» Exercise requirements:
Output the listing below verbatim, but drop the images.

» Given data:
______

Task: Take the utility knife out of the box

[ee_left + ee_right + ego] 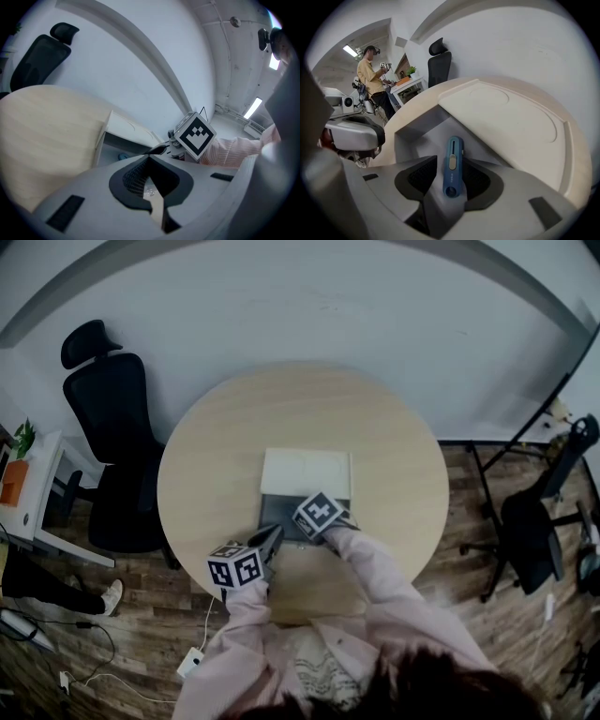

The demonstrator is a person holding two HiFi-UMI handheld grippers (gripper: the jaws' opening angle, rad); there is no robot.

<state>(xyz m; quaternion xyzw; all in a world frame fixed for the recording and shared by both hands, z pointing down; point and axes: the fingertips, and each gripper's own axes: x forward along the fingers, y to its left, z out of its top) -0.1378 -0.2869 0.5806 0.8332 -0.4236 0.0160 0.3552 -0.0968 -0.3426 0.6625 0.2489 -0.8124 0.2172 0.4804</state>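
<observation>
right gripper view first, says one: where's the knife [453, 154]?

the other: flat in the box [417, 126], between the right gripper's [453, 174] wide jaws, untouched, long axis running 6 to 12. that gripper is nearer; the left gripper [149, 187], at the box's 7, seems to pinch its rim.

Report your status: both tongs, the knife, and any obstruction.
Left tongs shut, at box edge. Right tongs open, straddling blue utility knife, pads not pressing. Knife lies in open box. Nothing blocks it.
</observation>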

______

» Output for this task:
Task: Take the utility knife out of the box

[ee_left + ee_right + ego] 

The demonstrator is a person holding two HiFi-UMI handheld grippers (gripper: the jaws' opening angle, rad); there is no robot.

<state>(xyz m; quaternion xyzw; all in a world frame fixed for the recording and shared by both hands, z pointing down; point and axes: the fingertips, and each gripper's own axes: x forward along the fingers, y to its left, z out of its top) -0.1378 -0.2869 0.5806 0.8332 -0.4236 0.0160 0.3552 -0.0968 -0.3426 0.6625 0.2489 -0.8124 0.2172 0.4804</state>
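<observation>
right gripper view first, says one: where's the knife [453, 154]?

the other: flat in the box [417, 126], between the right gripper's [453, 174] wide jaws, untouched, long axis running 6 to 12. that gripper is nearer; the left gripper [149, 187], at the box's 7, seems to pinch its rim.

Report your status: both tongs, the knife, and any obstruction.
Left tongs shut, at box edge. Right tongs open, straddling blue utility knife, pads not pressing. Knife lies in open box. Nothing blocks it.
</observation>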

Nothing else is required to complete the output.